Gaudi’s Episcopal Palace The construction of this building began in 1889 and was completed in 1913. It was designed by the famed Spanish architect Antonio Gaudi who is most famous for La Sagrada Familia in Barcelona.

Cathedral of Santa Maria de Astorga: The current building was begun in 1471. The west facade (exterior) and main retablo (altarpiece) are among the Camino’s monuments that are not to be missed. The west facade was finished in 1704 and narrates the passion. The retablo is from the 16th century and was made by a disciple of Michelangelo and Raphael. The theme of the retablo is the life of Jesus and the Virgin Mary.

Between Iglesias de Santa Marta and San Esteban Between these two small churches (that are near the Cathedral and the Episcopal Palace) is a small 14th century prison cell where local prostitutes were imprisoned. There is a cautionary inscription over the window “Consider how I have been judged, for your judgment will be the same: me yesterday, you today”

Cathedral facade

Cathedral facade

Ruins of Foncebadon: This 2,000 year old village (mostly in ruins, but now being revived by the Camino) was an important village on the Camino in the 10th and 12th centuries. During Roman times a Roman road passed through this village and connected distant Italy with the gold mines of the Bierzo region. Up until the mid-18th century this was the preferred entrance from Leon into the Bierzo and Galicia.

Cruz de Ferro This famous Camino monument is made up of a tall cross surrounded by a pile of stones. The pile of stones result from the ancient customs of the Pre-Roman Celts, the Romans, and Christians who all had the habit of marking high mountain passes with piles of rock. The Romans did it in honor of the god Mercury (the patron of travellers). The hermit Gaucelmo Christianized this pagan monument with a cross (in the 11th century). The cross you see today is a replica of the original which can now be found in the Astorga Pilgrimage Museum. Tradition is for pilgrims to drop off a stone here as a symbol of sins they hope to expunge by pilgrimage. At the top of the rock pile you will have your first glimpse of the wild mountains of Galicia to the west (the small chapel nearby looks ancient but was actually built in 1982).

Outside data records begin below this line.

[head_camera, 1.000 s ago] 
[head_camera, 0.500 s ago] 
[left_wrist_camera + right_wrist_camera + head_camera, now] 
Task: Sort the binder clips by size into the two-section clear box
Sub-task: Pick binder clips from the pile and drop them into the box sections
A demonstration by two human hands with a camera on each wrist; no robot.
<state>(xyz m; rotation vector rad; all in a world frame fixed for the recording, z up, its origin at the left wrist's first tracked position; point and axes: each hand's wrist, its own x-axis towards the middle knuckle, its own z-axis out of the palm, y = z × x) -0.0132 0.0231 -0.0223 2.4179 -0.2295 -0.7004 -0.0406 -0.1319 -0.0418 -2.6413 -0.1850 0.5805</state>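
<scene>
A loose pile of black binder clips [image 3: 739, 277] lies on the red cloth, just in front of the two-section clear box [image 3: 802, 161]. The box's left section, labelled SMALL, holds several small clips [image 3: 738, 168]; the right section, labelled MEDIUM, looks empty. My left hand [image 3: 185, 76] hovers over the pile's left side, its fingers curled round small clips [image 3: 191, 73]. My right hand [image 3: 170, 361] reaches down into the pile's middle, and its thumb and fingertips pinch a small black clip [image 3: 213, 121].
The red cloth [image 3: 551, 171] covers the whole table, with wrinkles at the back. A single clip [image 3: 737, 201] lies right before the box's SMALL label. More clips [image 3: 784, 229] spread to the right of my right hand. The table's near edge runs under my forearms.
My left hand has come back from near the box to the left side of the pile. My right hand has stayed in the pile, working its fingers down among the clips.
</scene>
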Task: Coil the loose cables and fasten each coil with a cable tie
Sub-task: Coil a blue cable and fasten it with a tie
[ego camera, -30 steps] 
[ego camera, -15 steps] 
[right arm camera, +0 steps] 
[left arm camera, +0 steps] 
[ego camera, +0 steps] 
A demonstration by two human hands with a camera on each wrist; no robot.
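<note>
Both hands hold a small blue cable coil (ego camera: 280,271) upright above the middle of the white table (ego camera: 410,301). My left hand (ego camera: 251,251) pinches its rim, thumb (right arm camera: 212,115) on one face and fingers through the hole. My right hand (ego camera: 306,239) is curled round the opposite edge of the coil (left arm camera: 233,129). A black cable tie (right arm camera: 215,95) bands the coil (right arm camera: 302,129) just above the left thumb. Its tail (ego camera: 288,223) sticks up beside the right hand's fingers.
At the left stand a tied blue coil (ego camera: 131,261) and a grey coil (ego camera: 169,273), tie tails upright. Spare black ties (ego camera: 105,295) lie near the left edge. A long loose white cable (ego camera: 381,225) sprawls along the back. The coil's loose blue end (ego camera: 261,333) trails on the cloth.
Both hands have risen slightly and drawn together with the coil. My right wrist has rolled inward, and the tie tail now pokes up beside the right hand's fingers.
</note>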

The entrance gate to the castle is a double gate. It forced attackers to first bridge the moat, then fight through the iron grille that was lowered to block the door, then dodge the arrows from the bowmen from the double flanking towers, at that point they then had to turn to the right (which was a disadvantage to the majority right handed swordsmen), breech a second defensive gate before confronting the mass of troops awaiting them on the open ground. When visiting this castle look for the coat of arms as it tells a mini history of the castle: the cross of the templars; the yoke, arrows, and the coat of arms of Isabel and Fernando (kings of Spain); the Tau from the coat of arms of the Castro family; and Castilla’s lion, castle, and zigzag staves. On the central tower you can still make out the Templar Latin motto which translates “If the Lord does not protect the city, those who guard it guard in vain.”

Templar Castle This castle was built by the Order of the Templar Knights between 1218 and 1282 atop the ruins of a Roman and Visigoth fort. The Templar Knights were originally formed to protect the pilgrim road to Jerusalem in the 12th century (they are named after the Temple Mount in Jerusalem). By the mid-13th century there were 20,000 of them across Western Europe. In Spain they played a role in various campaigns against the Moors. Because the Order was wealthy and international it took on banking functions: you could deposit money in one place and withdraw it from another (with a letter of credit). Their immense wealth and power aroused fear and envy which led to their downfall. In 1307, the French issued an edict of arrest, in 1308 Spain followed,and the Vatican ordered the Order dissolved in 1312 (20 years after this castle had been completed). After the Templars the Castle was involved in multiple uprisings and wars, under the rule of multiple nobles.